## Exercise goal
Show each line of the entries below in which the word "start" appears.

## Records drawn from a dataset

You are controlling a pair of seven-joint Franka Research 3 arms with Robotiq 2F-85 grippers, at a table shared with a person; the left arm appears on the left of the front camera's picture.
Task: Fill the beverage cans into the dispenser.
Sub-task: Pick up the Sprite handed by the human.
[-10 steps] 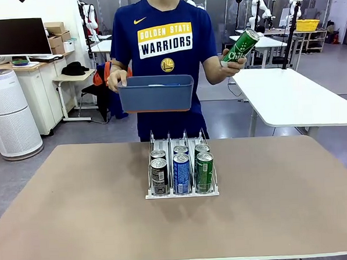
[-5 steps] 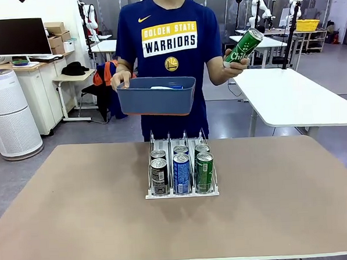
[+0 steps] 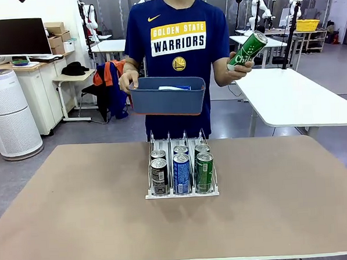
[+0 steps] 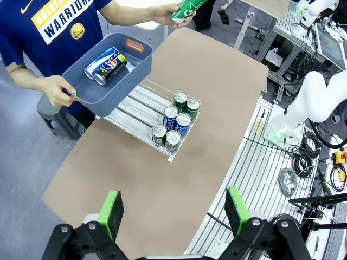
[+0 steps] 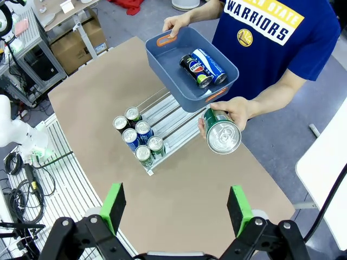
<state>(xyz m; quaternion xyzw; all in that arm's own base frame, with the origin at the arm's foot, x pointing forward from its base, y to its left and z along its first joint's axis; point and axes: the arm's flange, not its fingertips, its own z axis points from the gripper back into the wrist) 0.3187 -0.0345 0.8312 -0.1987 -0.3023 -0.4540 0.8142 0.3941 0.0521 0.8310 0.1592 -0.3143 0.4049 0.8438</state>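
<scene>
White dispenser [image 3: 182,194] on the table [image 3: 79,216] holds six cans [image 3: 181,170]; above and behind it a person [image 3: 179,65] holds a bin [image 3: 168,101] and a green can [image 3: 248,48]. Left end effector [image 4: 174,211] gapes open, well apart from the dispenser. Right end effector [image 5: 175,208] is open too; two cans [image 5: 201,67] lie in the bin.

On the light-brown table [image 3: 79,216] stands the white three-lane dispenser [image 3: 181,194], midway between the side edges, its back end close to the far edge.
</scene>
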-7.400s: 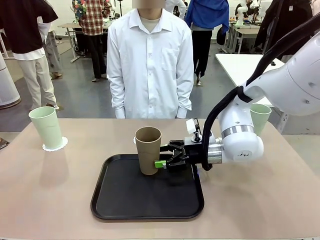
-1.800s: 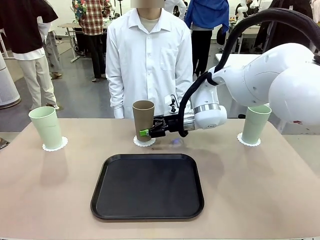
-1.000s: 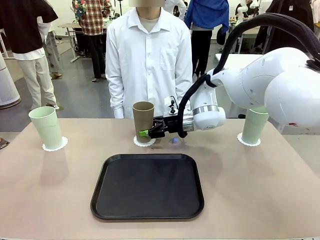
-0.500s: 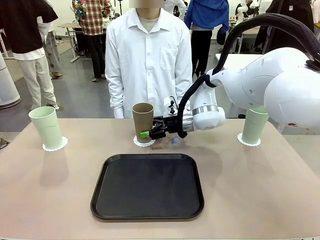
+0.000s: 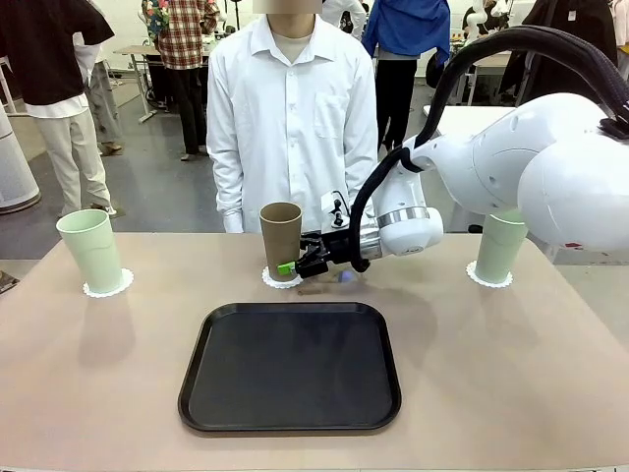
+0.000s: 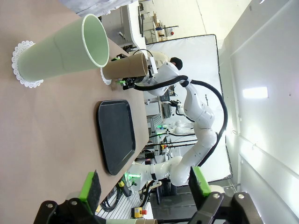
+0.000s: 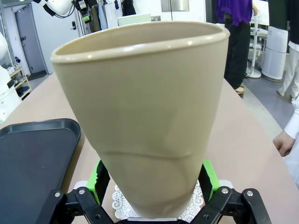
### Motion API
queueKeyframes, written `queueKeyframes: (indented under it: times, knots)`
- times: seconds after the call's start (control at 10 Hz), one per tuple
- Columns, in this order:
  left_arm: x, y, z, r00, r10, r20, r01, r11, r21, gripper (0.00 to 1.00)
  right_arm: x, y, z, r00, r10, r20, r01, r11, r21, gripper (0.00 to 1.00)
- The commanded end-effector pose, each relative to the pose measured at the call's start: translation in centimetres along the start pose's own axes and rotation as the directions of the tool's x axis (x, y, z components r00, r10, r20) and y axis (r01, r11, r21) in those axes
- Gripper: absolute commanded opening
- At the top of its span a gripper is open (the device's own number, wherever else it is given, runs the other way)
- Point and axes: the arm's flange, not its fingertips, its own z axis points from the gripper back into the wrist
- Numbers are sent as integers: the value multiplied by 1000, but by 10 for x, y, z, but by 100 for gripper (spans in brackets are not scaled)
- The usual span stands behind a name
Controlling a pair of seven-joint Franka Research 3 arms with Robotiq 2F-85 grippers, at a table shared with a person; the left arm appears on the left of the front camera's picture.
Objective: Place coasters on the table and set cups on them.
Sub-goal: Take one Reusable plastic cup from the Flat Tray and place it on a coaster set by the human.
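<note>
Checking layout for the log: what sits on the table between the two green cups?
In the front view, the brown cup on its coaster, with the right gripper at it.

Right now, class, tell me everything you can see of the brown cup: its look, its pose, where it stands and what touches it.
The brown cup is a tall, tapered tumbler without a handle, matte tan, open at the top and seemingly empty. It stands upright on a white lacy coaster on the table, beyond the black tray and in front of the person. The right end effector brackets its lower part with green pads on both sides; whether they press on it cannot be told.
</note>
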Motion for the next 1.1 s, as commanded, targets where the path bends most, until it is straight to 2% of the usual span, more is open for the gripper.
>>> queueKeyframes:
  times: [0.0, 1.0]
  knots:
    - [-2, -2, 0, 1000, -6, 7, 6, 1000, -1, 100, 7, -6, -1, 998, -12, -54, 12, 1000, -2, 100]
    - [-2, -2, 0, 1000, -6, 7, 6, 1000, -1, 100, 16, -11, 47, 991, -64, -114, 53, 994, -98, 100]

## Final answer
- times: seconds after the call's start (control at 10 Hz), one per tuple
- The commanded end-effector pose, each relative to the pose measured at the call's start: translation in centimetres along the start pose's own axes and rotation as the directions of the tool's x axis (x, y, z components r00, r10, r20) and y axis (r01, r11, r21) in those axes

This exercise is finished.